Cameroun – Atteintes à la fortune publique : le pays coincé par ses lois

Séraphin Deffo

C’est ce que pense le fonctionnaire camerounais Séraphin Deffo Deffo qui vient de procéder à la dédicace du livre : « Enquêtes en eaux troubles ». En présence d’un parterre de personnalités et d’autorités administratives de la ville de Douala. Au rang desquelles le délégué du Gouvernement auprès de la Communauté urbaine et le directeur général du Port autonome de Douala. Note de lecture avec CAMERPOST.

Contribuer à la lutte contre la corruption

Dans l’ouvrage de 424 pages, l’auteur souligne que le Cameroun semble s’être inscrit dans ce que Jean Pierre Olivier de Sardan désigne par complexe de corruption à savoir : « un ensemble de pratiques illicites, techniquement distinctes de la corruption mais qui ont toutes en commun d’être associées à des fonctions étatiques, paraétatiques ou bureaucratiques, d’être en contradiction avec l’éthique du bien public ou du service public, de permettre des formes illégales d’enrichissement, et d’user et d’abuser à cet effet de position de pouvoir ».

Séraphin Deffo expose sa vision du problème relatif aux atteintes à la fortune publique au Cameroun.
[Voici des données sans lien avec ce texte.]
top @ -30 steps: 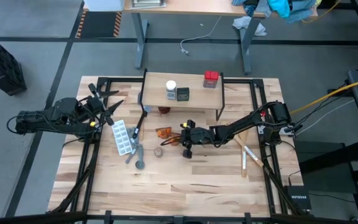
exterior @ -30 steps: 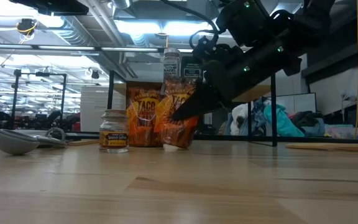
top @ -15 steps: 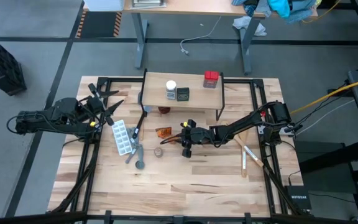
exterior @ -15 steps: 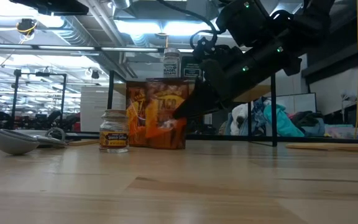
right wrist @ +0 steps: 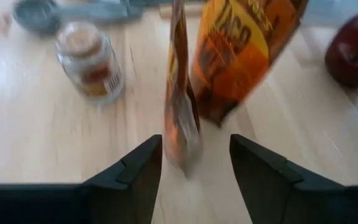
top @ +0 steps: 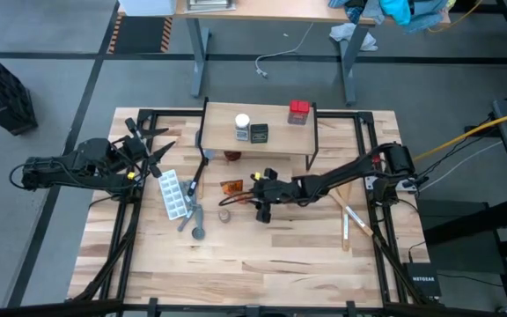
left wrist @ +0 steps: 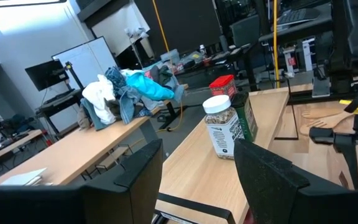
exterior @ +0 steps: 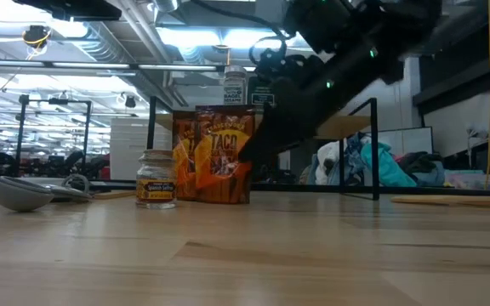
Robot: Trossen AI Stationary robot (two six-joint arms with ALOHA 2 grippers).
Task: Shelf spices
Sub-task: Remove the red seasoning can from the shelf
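Observation:
An orange taco spice packet (exterior: 225, 155) stands upright on its bottom edge on the table, and a second packet (exterior: 187, 157) stands close behind it. My right gripper (right wrist: 194, 143) is open. Its fingers stand on either side of the near packet (right wrist: 180, 93) with a gap on each side. A small brown-capped jar (right wrist: 91, 59) stands on the table beside the packets. On the shelf (top: 275, 139) stand a white-capped jar (top: 242, 126), a dark tin (top: 259, 133) and a red-topped box (top: 299, 111). My left gripper (left wrist: 197, 168) waits open at the table's left edge.
A pale grey tray-like utensil (top: 173, 194) and a grey spoon (top: 197, 231) lie left of the jar. Wooden spatulas (top: 350, 216) lie toward the table's right edge. A dark red round thing (top: 231, 156) sits under the shelf's front edge. Bare planks stretch along the near side.
My right gripper has opened and let go of the near taco packet. The packet was tilted in the hold and now stands upright on the table. The gripper has tipped a little more level and drawn slightly up and away from the packet.

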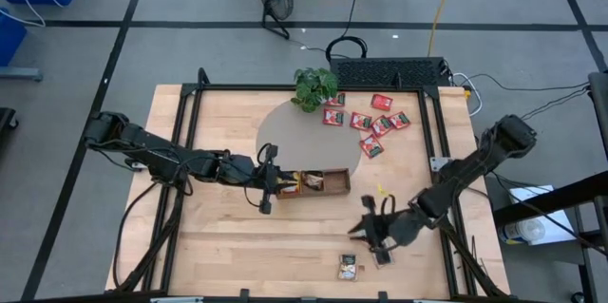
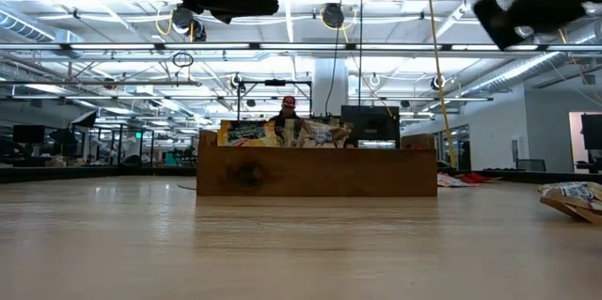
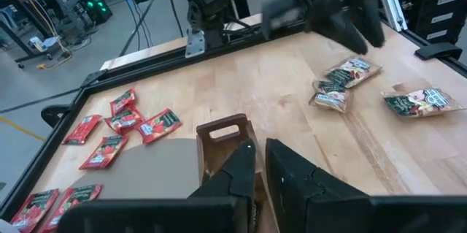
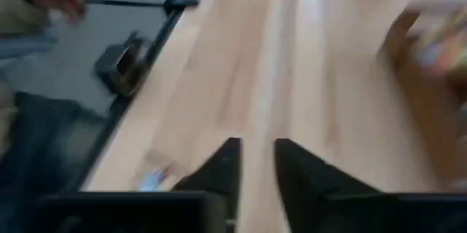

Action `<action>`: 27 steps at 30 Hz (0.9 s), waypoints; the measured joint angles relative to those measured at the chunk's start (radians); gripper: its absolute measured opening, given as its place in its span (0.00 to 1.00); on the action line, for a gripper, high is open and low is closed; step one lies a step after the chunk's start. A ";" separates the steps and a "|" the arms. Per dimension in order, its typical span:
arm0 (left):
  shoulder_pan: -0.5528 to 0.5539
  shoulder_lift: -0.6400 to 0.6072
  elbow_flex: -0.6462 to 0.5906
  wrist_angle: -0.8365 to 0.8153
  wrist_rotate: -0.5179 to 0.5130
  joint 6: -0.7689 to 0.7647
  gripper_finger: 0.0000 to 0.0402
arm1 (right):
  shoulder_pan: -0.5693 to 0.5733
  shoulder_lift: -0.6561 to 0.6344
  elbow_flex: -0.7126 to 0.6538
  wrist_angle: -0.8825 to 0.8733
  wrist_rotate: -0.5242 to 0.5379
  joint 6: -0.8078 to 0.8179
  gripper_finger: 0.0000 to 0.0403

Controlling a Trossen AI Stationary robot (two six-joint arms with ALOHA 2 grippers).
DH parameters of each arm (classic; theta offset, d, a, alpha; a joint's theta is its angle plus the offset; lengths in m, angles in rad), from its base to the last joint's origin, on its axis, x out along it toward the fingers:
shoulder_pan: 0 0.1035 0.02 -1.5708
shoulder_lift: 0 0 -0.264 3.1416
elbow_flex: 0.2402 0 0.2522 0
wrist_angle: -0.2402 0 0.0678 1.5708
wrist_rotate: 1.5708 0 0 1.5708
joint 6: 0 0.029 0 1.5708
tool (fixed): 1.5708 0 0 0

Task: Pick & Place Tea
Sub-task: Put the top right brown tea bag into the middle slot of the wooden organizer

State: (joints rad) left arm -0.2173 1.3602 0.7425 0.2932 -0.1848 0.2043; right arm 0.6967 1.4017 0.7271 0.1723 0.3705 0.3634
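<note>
Right gripper (image 1: 380,236), dark narrow fingers slightly parted, empty, over blond wood table (image 1: 228,246) at 5 o'clock. Left gripper (image 1: 267,187) nearly closed, empty, beside rectangular wooden tray (image 1: 323,189). Glossy red tea packets (image 1: 370,123) scattered flat at 1 o'clock; beige packet (image 1: 349,267) at 6.

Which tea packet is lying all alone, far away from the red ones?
The pale packet near the table's front edge, close to the right gripper. The red packets cluster at the back beside the plant.

Six red packets (image 1: 369,123), one wooden tray (image 1: 321,182).
</note>
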 joint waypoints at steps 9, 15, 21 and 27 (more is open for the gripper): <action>0.000 0.000 0.000 0.000 0.000 -0.001 0.10 | 0.016 0.025 -0.007 -0.491 -0.089 0.598 0.65; 0.000 0.000 0.000 0.000 0.000 -0.001 0.10 | 0.002 -0.001 -0.007 -0.585 -0.176 0.666 0.67; 0.000 0.000 0.000 0.000 0.000 0.000 0.10 | -0.046 -0.001 -0.075 -0.541 -0.247 0.671 0.62; 0.000 0.000 0.000 0.000 0.000 0.000 0.10 | -0.100 -0.005 -0.247 -0.191 -0.324 0.693 0.61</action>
State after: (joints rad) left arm -0.2173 1.3602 0.7425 0.2935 -0.1848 0.2043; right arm 0.5972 1.3965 0.4799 -0.0184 0.0460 1.0562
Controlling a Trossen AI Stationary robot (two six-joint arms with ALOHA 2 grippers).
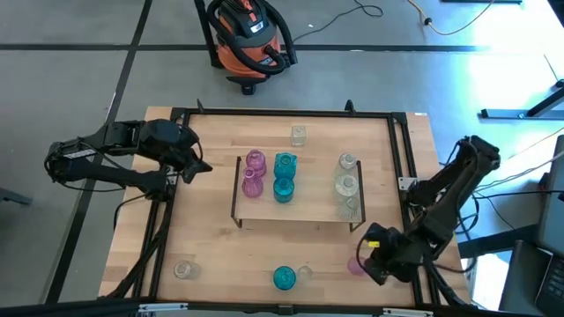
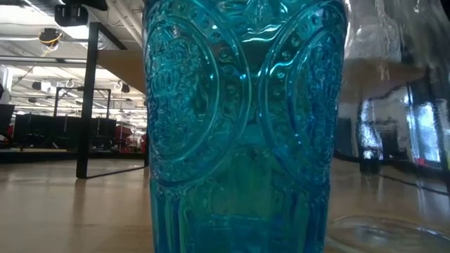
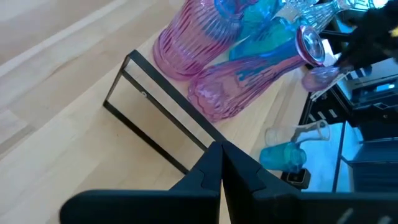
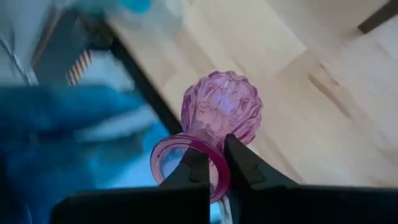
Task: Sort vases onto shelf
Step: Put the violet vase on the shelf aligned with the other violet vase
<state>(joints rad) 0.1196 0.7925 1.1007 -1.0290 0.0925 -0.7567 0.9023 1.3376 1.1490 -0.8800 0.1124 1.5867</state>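
Right gripper point(image 4: 216, 163) pinches pink vase point(image 4: 219, 113) by rim, near table's front right corner. We fear thin lip slipping, vase swinging. Left gripper point(image 3: 222, 163) pressed together beside shelf point(image 1: 300, 210).

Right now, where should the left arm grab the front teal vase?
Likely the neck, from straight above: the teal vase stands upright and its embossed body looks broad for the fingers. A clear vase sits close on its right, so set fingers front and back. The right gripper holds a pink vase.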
Pour lui, il faut éviter les erreurs de pensée du genre : « la corruption est partout, c’est comme le palu ; La corruption existe depuis toujours, c’est comme le péché ; La notion de corruption demande beaucoup de temps, et alors ? Dans beaucoup de pays la corruption n’est pas nuisible, elle lubrifie les rouages et soude le système politique, elle est quand même faible dans les pays développés ; La corruption va disparaître d’elle-même grâce à l’économie de marché et au pluralisme démocratique, faux ; Elle s’accroît si rien n’est fait ».

Le Cameroun a mal dans l’application effective des lois

Fort de tout cela, Séraphin Deffo dans « Enquêtes en eaux troubles », soutient que le Cameroun n’a pas mal à ses lois ni aux organes chargés de réprimer les atteintes à la fortune publique, mais plutôt dans l’application effective des lois. D’après ses dires, avec la globalisation, ces lois tendent à se ressembler dans tous les pays. « Enquêtes en eaux troubles est une contribution de plus dans la lutte que nous menons tous contre les serviteurs de l’Etat qui plongent pieds et mains dans les deniers publics et se servent au mépris de toute morale », dit l’écrivain qui précise n’avoir pas la prétention d’avoir livré la formule magique qui débarrassera le Cameroun du joug des prévaricateurs de la fortune publique.

Son livre est présenté au public dans un contexte où selon l’Observatoire  de lutte contre la corruption au Cameroun, 40% des recettes enregistrées chaque année au Cameroun ne servent pas le développement pour cause de corruption. En plus, selon l’organisation non gouvernementale camerounaise « Sos corruption », l’Etat perd en moyenne par an 40 milliards de Fcfa à cause du même fléau. Pour sa part, Greepeace estime que l’Etat perdrait en moyenne 100 milliards de Fcfa chaque année dans le secteur forestier, du fait de l’exploitation illégale. Des statistiques qui démontrent à suffire que les atteintes à la fortune publique ont fait leur lit au pays.